> _Work to complete_:
Go through the following data and transcribe exactly the stretch of lines from the one holding "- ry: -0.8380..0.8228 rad" to the one holding "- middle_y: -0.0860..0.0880", both included.

= = = = =

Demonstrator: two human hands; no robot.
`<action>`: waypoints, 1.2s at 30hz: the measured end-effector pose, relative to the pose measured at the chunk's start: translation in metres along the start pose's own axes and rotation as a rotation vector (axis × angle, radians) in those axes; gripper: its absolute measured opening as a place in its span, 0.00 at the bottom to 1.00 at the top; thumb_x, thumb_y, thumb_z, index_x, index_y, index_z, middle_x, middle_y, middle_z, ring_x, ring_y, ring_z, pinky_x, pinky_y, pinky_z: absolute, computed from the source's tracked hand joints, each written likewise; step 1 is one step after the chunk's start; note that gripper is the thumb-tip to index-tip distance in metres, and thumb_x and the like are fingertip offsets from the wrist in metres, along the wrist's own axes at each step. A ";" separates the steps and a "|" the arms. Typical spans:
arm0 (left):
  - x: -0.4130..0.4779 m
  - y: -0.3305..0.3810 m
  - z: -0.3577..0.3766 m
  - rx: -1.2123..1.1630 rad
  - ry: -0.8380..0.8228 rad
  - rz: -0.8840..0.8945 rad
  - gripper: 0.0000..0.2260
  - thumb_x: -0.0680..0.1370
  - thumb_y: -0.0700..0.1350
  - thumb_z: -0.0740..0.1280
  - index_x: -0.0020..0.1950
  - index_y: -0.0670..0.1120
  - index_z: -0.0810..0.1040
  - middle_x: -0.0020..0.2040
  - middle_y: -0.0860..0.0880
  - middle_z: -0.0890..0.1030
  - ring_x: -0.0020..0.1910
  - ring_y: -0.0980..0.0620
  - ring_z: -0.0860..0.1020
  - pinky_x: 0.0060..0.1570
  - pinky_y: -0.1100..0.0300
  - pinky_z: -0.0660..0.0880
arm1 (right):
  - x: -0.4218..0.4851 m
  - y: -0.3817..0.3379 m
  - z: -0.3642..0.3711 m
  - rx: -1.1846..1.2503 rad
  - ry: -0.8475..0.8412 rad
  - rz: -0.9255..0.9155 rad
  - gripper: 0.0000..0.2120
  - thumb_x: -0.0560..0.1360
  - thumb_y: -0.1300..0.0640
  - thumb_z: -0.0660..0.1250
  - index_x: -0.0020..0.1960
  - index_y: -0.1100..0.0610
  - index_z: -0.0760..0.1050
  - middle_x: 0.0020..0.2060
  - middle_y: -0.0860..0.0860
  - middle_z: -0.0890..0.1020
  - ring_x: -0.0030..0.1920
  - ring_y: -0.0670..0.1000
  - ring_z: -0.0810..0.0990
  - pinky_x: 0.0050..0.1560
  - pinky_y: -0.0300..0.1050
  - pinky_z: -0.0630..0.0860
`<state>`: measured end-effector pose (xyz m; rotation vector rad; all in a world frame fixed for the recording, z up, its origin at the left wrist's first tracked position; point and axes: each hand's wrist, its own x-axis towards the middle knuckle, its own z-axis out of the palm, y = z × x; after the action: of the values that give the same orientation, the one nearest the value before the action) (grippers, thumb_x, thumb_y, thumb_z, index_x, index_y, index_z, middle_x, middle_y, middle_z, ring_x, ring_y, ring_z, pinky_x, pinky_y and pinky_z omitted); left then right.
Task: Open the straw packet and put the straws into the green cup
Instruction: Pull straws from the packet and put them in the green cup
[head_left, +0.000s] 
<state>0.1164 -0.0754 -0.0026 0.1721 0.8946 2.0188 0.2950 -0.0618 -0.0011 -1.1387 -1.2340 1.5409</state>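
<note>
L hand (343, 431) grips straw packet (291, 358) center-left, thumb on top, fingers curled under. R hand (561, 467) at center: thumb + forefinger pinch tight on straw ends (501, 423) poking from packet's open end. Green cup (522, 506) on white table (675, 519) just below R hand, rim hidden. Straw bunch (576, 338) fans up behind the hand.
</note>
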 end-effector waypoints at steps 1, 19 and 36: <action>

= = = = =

> _Answer to this task_:
  - ry: -0.8380..0.8228 rad
  - rz: -0.8840..0.8945 rad
  - gripper: 0.0000..0.2260
  - thumb_x: -0.0680..0.1370
  - thumb_y: -0.0700..0.1350
  - thumb_z: -0.0740..0.1280
  - index_x: -0.0020..0.1950
  - index_y: -0.0670..0.1120
  - index_z: -0.0810..0.1040
  - middle_x: -0.0020..0.2040
  - middle_y: -0.0860..0.0880

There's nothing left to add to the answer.